Working from the entries that follow, retype each one without any alteration.

**** RECORDS FOR THIS TASK

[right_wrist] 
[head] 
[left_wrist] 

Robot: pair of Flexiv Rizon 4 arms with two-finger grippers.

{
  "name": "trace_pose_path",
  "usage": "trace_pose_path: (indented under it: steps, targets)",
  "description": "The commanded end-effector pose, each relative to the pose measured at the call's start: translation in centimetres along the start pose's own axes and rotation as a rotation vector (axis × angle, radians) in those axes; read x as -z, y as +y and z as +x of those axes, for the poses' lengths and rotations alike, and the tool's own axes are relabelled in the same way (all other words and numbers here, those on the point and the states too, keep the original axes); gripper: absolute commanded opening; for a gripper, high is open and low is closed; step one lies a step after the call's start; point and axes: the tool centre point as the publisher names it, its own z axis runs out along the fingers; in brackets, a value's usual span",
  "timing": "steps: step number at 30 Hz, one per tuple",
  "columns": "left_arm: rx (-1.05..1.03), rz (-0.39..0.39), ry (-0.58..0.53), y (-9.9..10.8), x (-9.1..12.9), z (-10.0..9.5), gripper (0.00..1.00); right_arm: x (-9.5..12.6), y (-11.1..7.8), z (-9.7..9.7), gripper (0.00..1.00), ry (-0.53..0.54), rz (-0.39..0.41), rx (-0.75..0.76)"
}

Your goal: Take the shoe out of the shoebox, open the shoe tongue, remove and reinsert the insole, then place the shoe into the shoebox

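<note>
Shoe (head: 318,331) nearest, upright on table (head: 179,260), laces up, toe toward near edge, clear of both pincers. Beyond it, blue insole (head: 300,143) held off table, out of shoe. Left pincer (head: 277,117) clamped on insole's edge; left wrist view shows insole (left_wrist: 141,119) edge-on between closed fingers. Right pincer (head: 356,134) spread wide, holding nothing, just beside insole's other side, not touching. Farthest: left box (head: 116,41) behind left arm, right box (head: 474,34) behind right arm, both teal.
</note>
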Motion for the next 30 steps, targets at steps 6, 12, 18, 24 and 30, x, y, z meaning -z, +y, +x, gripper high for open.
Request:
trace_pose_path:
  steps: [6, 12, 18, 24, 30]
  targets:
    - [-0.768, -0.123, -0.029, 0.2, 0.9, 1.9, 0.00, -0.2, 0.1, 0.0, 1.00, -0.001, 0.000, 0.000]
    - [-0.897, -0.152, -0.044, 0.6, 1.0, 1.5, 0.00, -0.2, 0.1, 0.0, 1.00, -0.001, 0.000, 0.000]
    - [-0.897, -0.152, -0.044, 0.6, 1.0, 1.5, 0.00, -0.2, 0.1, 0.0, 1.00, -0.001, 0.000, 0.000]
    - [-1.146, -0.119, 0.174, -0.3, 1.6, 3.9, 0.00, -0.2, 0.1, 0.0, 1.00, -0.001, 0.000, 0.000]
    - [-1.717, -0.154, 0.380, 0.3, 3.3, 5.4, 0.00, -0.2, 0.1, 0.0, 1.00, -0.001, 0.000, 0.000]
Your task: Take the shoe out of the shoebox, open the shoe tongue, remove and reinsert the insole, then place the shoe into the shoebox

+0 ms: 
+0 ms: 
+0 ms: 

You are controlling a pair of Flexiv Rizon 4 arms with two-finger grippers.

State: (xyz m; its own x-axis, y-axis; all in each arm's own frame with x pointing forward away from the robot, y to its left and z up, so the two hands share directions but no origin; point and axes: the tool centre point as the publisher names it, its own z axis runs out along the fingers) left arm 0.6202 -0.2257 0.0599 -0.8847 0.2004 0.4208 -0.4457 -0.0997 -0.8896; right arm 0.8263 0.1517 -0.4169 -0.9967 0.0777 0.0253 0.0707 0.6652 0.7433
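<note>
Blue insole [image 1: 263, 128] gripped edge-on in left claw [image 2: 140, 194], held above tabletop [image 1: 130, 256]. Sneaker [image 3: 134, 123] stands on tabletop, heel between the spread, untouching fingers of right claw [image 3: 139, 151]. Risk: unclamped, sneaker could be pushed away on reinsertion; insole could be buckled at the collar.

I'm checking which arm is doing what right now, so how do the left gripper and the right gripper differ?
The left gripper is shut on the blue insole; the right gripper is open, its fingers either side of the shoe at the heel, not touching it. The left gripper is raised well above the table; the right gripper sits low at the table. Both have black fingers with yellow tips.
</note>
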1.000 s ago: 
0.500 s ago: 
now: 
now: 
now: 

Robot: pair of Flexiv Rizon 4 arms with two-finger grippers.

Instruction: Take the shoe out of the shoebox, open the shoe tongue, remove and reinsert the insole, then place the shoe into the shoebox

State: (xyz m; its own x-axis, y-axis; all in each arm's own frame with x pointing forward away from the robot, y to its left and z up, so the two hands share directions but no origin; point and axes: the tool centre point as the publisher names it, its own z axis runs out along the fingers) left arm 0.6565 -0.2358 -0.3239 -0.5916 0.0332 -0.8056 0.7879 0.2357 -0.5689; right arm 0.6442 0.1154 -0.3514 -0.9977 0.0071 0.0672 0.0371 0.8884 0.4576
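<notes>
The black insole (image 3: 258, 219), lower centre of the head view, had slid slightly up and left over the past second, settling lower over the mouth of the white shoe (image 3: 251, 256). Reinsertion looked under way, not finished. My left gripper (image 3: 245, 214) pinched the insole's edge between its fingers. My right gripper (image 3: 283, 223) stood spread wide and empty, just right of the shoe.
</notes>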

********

ANSWER BOX >>
[right_wrist] 
[head] 
[left_wrist] 

Robot: pair of Flexiv Rizon 4 arms with two-finger grippers.

{
  "name": "trace_pose_path",
  "usage": "trace_pose_path: (indented under it: steps, targets)",
  "description": "The commanded end-effector pose, each relative to the pose measured at the call's start: translation in centimetres along the start pose's own axes and rotation as a rotation vector (axis × angle, radians) in those axes; read x as -z, y as +y and z as +x of those axes, for the poses' lengths and rotations alike, and the tool's own axes are relabelled in the same way (all other words and numbers here, those on the point and the states too, keep the original axes); gripper: absolute commanded opening; for a gripper, high is open and low is closed; step one lies a step after the call's start; point and axes: the tool centre point as the publisher names it, its own z axis runs out along the fingers; in brackets, a value's usual span",
  "timing": "steps: step number at 30 Hz, one per tuple",
  "columns": "left_arm: rx (-1.05..1.03), rz (-0.39..0.39), ry (-0.58..0.53), y (-9.9..10.8), x (-9.1..12.9), z (-10.0..9.5), gripper (0.00..1.00); right_arm: x (-9.5..12.6), y (-11.1..7.8), z (-9.7..9.7), gripper (0.00..1.00), ry (-0.53..0.54), rz (-0.39..0.41), rx (-0.75..0.76)"
}

Your goal: Take the shoe out of the shoebox, open the shoe tongue, remove and reinsert the insole, then place the shoe into the shoebox

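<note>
Shoe (head: 318,331) nearest, upright on table (head: 179,260), laces up, toe toward near edge, clear of both pincers. Beyond it, blue insole (head: 300,143) held off table, out of shoe. Left pincer (head: 277,117) clamped on insole's edge; left wrist view shows insole (left_wrist: 141,119) edge-on between closed fingers. Right pincer (head: 356,134) spread wide, holding nothing, just beside insole's other side, not touching. Farthest: left box (head: 116,41) behind left arm, right box (head: 474,34) behind right arm, both teal.
</note>
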Motion for the next 30 steps, targets at steps 6, 12, 18, 24 and 30, x, y, z meaning -z, +y, +x, gripper high for open.
Request:
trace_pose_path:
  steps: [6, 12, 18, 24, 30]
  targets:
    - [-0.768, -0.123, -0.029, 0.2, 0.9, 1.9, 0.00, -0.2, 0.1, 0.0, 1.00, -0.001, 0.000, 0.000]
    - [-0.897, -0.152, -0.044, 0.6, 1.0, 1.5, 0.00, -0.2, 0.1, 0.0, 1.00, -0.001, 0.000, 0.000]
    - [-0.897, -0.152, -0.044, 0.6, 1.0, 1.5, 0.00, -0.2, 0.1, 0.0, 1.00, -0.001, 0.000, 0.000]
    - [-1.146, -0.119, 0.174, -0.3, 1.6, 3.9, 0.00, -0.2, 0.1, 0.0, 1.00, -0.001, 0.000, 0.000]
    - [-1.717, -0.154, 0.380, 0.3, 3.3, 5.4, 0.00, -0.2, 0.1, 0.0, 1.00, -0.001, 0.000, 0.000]
Your task: Take the shoe out of the shoebox, open the shoe tongue, remove and reinsert the insole, then place the shoe into the shoebox

+0 ms: 
+0 ms: 
+0 ms: 

You are controlling a pair of Flexiv Rizon 4 arms with two-finger grippers.

State: (xyz m; its own x-axis, y-axis; all in each arm's own frame with x pointing forward away from the robot, y to its left and z up, so the two hands share directions but no origin; point and axes: the tool centre point as the publisher names it, its own z axis runs out along the fingers) left arm 0.6202 -0.2257 0.0599 -0.8847 0.2004 0.4208 -0.4457 -0.0997 -0.8896; right arm 0.8263 0.1517 -0.4169 -0.9967 0.0777 0.0253 0.0707 0.6652 0.7433
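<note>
Blue insole [image 1: 263, 128] gripped edge-on in left claw [image 2: 140, 194], held above tabletop [image 1: 130, 256]. Sneaker [image 3: 134, 123] stands on tabletop, heel between the spread, untouching fingers of right claw [image 3: 139, 151]. Risk: unclamped, sneaker could be pushed away on reinsertion; insole could be buckled at the collar.

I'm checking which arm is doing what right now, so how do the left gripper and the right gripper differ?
The left gripper is shut on the blue insole; the right gripper is open, its fingers either side of the shoe at the heel, not touching it. The left gripper is raised well above the table; the right gripper sits low at the table. Both have black fingers with yellow tips.
</note>
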1.000 s ago: 
0.500 s ago: 
now: 
now: 
now: 

Robot: pair of Flexiv Rizon 4 arms with two-finger grippers.

Instruction: Take the shoe out of the shoebox, open the shoe tongue, remove and reinsert the insole, then place the shoe into the shoebox

State: (xyz m; its own x-axis, y-axis; all in each arm's own frame with x pointing forward away from the robot, y to its left and z up, so the two hands share directions but no origin; point and axes: the tool centre point as the publisher names it, its own z axis runs out along the fingers) left arm 0.6565 -0.2358 -0.3239 -0.5916 0.0332 -0.8056 0.7879 0.2357 -0.5689; right arm 0.6442 0.1154 -0.3514 -0.9977 0.0071 0.0672 0.0371 0.8884 0.4576
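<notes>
The black insole (image 3: 258, 219), lower centre of the head view, had slid slightly up and left over the past second, settling lower over the mouth of the white shoe (image 3: 251, 256). Reinsertion looked under way, not finished. My left gripper (image 3: 245, 214) pinched the insole's edge between its fingers. My right gripper (image 3: 283, 223) stood spread wide and empty, just right of the shoe.
</notes>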

The exercise calls for nothing further.